Learn more: See the Security Documentation for detailed architecture and threat model.

Next Steps

  1. Understand Security

    Review the Security Architecture to learn how the firewall protects against attacks.

  2. Read Full Documentation

    Check the README for detailed usage examples and configuration options.

  3. Debug Issues

    See the troubleshooting guide for common problems and solutions.

  4. Explore Examples

    Browse the examples directory for real-world use cases.

Key Features

Domain Whitelisting

Domains automatically match all subdomains:

Terminal window
# Whitelisting github.com allows:
# ✓ github.com
# ✓ api.github.com
# ✓ raw.githubusercontent.com
# ✗ example.com (not whitelisted)

Host-Level Enforcement

The firewall uses Docker’s DOCKER-USER iptables chain to enforce rules at the host level.
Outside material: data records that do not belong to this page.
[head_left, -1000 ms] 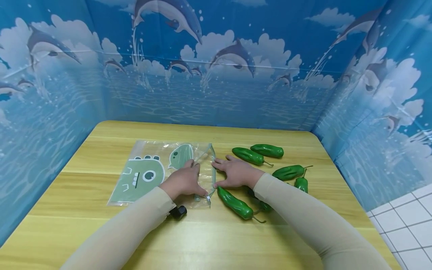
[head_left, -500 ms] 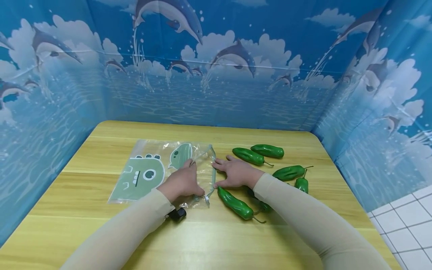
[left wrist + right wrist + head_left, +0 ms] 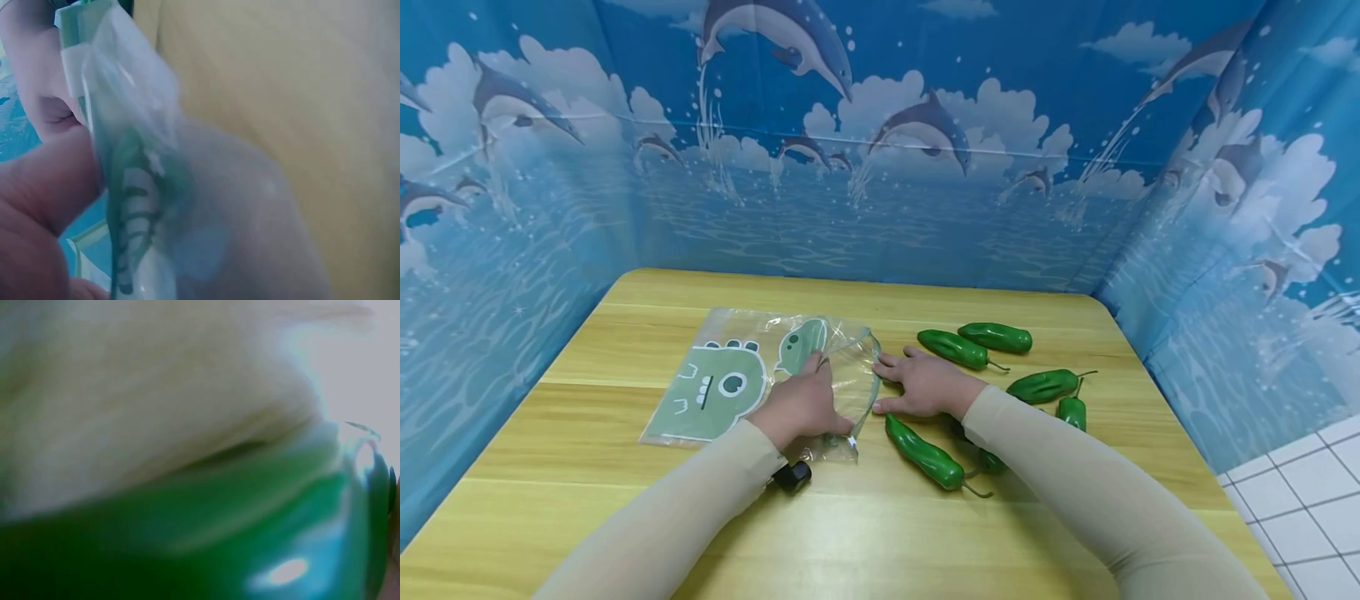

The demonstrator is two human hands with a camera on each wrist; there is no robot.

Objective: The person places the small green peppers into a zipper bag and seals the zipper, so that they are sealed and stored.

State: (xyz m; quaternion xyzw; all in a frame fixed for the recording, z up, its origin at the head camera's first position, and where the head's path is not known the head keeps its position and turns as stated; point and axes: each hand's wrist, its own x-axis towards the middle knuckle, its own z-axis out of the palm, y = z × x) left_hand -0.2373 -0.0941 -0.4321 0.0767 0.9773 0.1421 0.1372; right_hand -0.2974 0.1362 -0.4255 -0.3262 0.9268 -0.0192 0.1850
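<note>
A yellow wood-grained table (image 3: 835, 542) fills the lower view, a beige left sleeve (image 3: 670, 517) and a right sleeve (image 3: 1075, 483) reaching in over its near side. At the left cuff, on the near side of the left grip (image 3: 801, 404), sits a small black object (image 3: 793, 476). Just nearer than the thumb of the right grip (image 3: 928, 385), a green pepper (image 3: 925, 452) lies with its tip beside that thumb and its stem toward the person; a second pepper (image 3: 991, 461) is partly hidden under the right sleeve. The left grip holds the upper edge of a clear plastic bag (image 3: 722, 392) at its mouth, thumb at the near corner, fingers toward the far side; how the fingertips close on it is hidden. The bag extends under and left of that grip, printed with green cartoon creatures, its mouth gaping toward the right grip, whose straight, spread fingers touch the lower lip. Right of the right grip, beyond the forearm, lie two peppers (image 3: 1042, 384); farther than that grip lie two more peppers (image 3: 953, 348). Beyond everything hangs a blue dolphin-print curtain (image 3: 880, 217), with white tiles (image 3: 1315, 500) low at the right.
</note>
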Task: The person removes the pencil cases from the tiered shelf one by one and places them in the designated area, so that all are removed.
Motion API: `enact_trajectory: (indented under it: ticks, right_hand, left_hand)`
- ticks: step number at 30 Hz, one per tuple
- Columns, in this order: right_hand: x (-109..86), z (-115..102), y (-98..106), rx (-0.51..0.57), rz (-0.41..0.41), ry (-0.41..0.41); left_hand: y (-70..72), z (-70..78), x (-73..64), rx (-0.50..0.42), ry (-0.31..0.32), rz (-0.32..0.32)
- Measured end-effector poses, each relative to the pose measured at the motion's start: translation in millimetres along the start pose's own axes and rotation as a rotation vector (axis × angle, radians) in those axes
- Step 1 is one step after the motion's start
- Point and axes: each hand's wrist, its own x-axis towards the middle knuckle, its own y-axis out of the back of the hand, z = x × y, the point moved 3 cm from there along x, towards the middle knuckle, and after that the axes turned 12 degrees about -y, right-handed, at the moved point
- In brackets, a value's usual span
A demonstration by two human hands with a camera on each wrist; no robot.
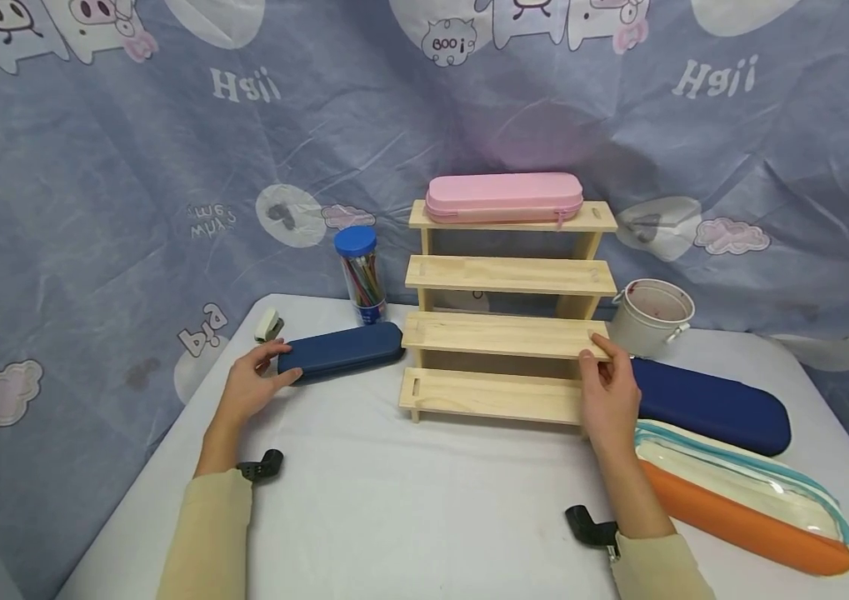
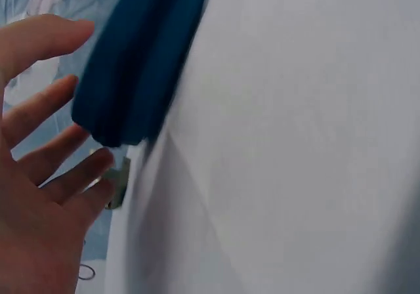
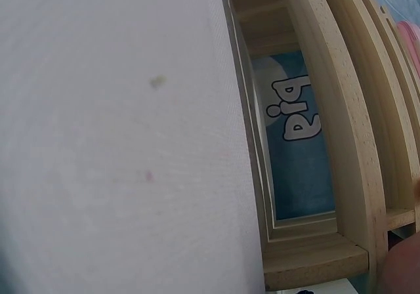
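My left hand point(image 1: 247, 387) is at the left end of a dark blue pencil case point(image 1: 342, 350), which lies on the white table. In the left wrist view its fingers point(image 2: 49, 153) are spread and loosely bent beside the end of the case point(image 2: 134, 64), not wrapped round it. My right hand point(image 1: 611, 396) grips the right end of a four-tier wooden shelf point(image 1: 499, 333), thumb and forefinger at the second tier from the bottom. Only a blurred bit of that hand shows at the lower right corner of the right wrist view, next to the shelf point(image 3: 351, 130).
A pink pencil case point(image 1: 502, 198) lies on the top tier. Left of the shelf stand a blue-lidded jar of pencils point(image 1: 364, 279) and a small stapler-like object point(image 1: 269, 325). At right are a pale bucket point(image 1: 649, 321), a navy case point(image 1: 716, 408) and an orange clear-topped case point(image 1: 754, 508).
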Motion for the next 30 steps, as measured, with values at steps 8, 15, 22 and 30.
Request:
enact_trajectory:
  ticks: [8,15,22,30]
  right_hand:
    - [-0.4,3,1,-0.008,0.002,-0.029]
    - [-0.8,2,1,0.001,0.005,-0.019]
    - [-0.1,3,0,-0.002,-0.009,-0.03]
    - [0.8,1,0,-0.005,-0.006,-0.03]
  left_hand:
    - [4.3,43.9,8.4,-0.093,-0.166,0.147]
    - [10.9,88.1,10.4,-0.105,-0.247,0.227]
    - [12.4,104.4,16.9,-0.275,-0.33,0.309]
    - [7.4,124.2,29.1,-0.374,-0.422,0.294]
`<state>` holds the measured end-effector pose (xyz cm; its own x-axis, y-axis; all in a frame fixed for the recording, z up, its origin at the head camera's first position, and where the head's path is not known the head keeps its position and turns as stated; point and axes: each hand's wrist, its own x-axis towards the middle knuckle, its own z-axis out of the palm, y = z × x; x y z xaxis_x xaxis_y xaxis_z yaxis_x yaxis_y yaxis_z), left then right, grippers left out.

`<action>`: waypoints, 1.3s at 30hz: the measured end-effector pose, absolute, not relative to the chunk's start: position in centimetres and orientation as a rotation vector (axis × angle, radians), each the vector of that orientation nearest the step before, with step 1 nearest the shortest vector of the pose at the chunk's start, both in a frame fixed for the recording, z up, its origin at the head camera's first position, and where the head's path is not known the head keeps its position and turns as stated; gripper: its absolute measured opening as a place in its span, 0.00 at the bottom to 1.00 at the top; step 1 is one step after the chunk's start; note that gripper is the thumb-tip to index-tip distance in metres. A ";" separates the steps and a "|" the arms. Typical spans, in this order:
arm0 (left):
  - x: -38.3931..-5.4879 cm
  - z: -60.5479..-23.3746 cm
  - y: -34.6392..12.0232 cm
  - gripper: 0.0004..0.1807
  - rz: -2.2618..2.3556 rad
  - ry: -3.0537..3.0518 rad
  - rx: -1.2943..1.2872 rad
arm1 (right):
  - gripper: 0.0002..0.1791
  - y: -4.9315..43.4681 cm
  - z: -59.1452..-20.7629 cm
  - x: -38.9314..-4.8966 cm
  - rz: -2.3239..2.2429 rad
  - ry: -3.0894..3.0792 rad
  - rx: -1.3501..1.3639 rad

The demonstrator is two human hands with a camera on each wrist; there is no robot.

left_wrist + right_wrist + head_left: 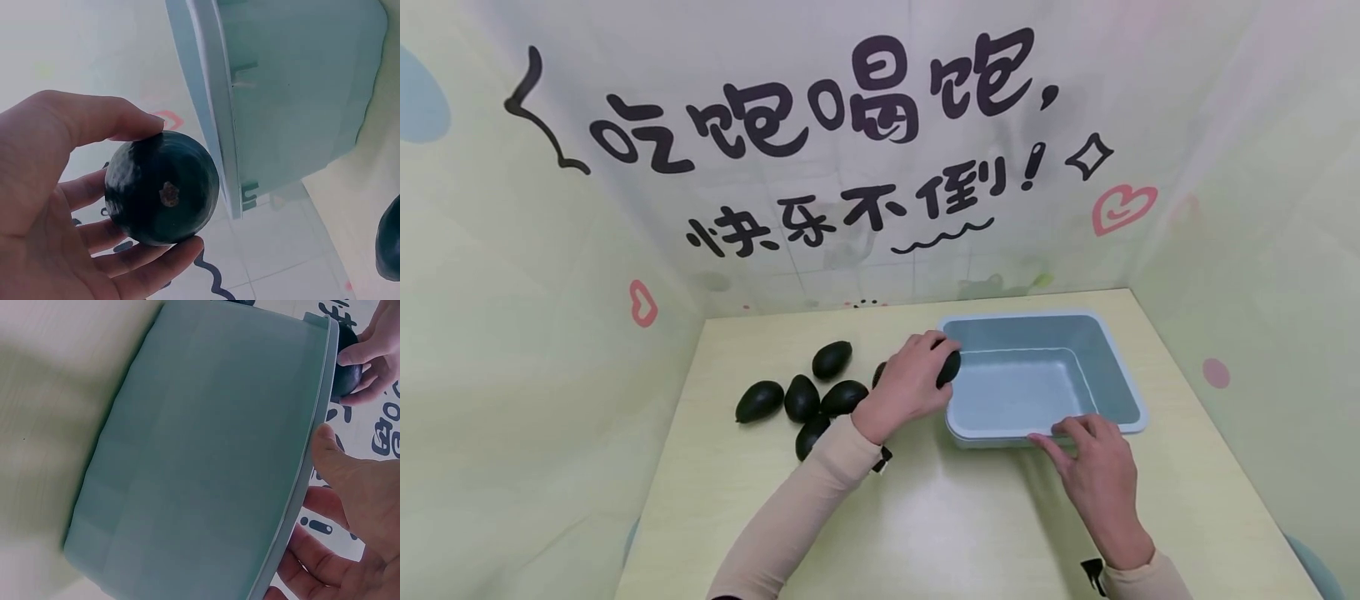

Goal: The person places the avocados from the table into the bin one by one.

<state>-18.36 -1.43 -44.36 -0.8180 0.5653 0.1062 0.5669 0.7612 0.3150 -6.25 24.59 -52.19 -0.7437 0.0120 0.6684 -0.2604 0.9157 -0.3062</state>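
My left hand (pixel 906 383) grips a dark green avocado (pixel 950 369) at the left rim of a light blue plastic basin (pixel 1030 333). In the left wrist view, thumb and fingers wrap round the avocado (pixel 162 187), its stem scar facing the camera, beside the basin's outer wall (pixel 300 94). My right hand (pixel 1097 467) pinches the basin's front rim near its right corner. From the right wrist, the thumb (pixel 328 447) shows on the outside of the rim, while the other fingers reach over to the inner side.
Several more avocados (pixel 802 398) lie loosely grouped on the pale wooden table (pixel 925 517) left of the basin. One avocado (pixel 878 374) is partly hidden behind my left hand. A printed cloth backdrop (pixel 850 275) closes off the table's back and sides.
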 end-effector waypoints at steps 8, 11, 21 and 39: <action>-18.4 -44.3 -0.2 0.29 -0.402 -2.951 -1.028 | 0.46 24.5 -52.3 -6.3 0.515 -2.366 0.168; -18.3 -44.4 0.1 0.28 -0.366 -2.935 -1.055 | 0.46 24.5 -52.4 -6.3 0.517 -2.372 0.167; -18.6 -44.2 1.3 0.26 -0.235 -2.871 -1.179 | 0.45 24.5 -52.3 -6.2 0.509 -2.383 0.175; -18.6 -44.1 3.0 0.26 -0.053 -2.832 -1.316 | 0.46 24.8 -52.3 -6.2 0.510 -2.392 0.172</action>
This means:

  • All containers on the firewall network are subject to filtering
  • Spawned containers cannot bypass the firewall
  • Protection works even with Docker-in-Docker
  • No container-level configuration needed

Comprehensive Logging

Every network request is logged with detailed information:

  • Squid access logs: All HTTP/HTTPS traffic with allow/deny decisions
  • iptables kernel logs: Non-HTTP protocols and blocked traffic
  • Automatic preservation: Logs saved to /tmp/*-logs-<timestamp>/ after execution

Use logs to audit agent behavior and debug connection issues.

Minimal Configuration

No complex setup required - just specify allowed domains:

Terminal window
# Single domain
sudo awf --allow-domains github.com -- curl https://api.github.com
# Multiple domains
sudo awf --allow-domains github.com,arxiv.org,npmjs.org -- <command>
# From file
sudo awf --allow-domains-file domains.txt -- <command>

Architecture Highlights

  • Zero Trust Model: Block everything by default, allow only whitelisted domains
  • Defense in Depth: Multiple security layers (Squid ACLs + iptables NAT + DOCKER-USER filtering)
  • Transparent Proxy: Applications don’t need proxy awareness or configuration
  • Container Isolation: Dedicated bridge network with controlled routing
  • Exit Code Propagation: Command exit codes preserved for CI/CD integration

Requirements

  • Docker: Must be installed and running
  • sudo/root: Required for iptables manipulation and Docker network management
  • Linux: Designed for Linux environments (tested on Ubuntu 22.04)

Example Output

Terminal window
$ sudo awf --allow-domains github.com -- curl -s https://api.github.com/zen
[INFO] Allowed domains: github.com
[INFO] Starting containers...
[SUCCESS] Containers started successfully
[INFO] Executing command...
Half measures are as bad as nothing at all.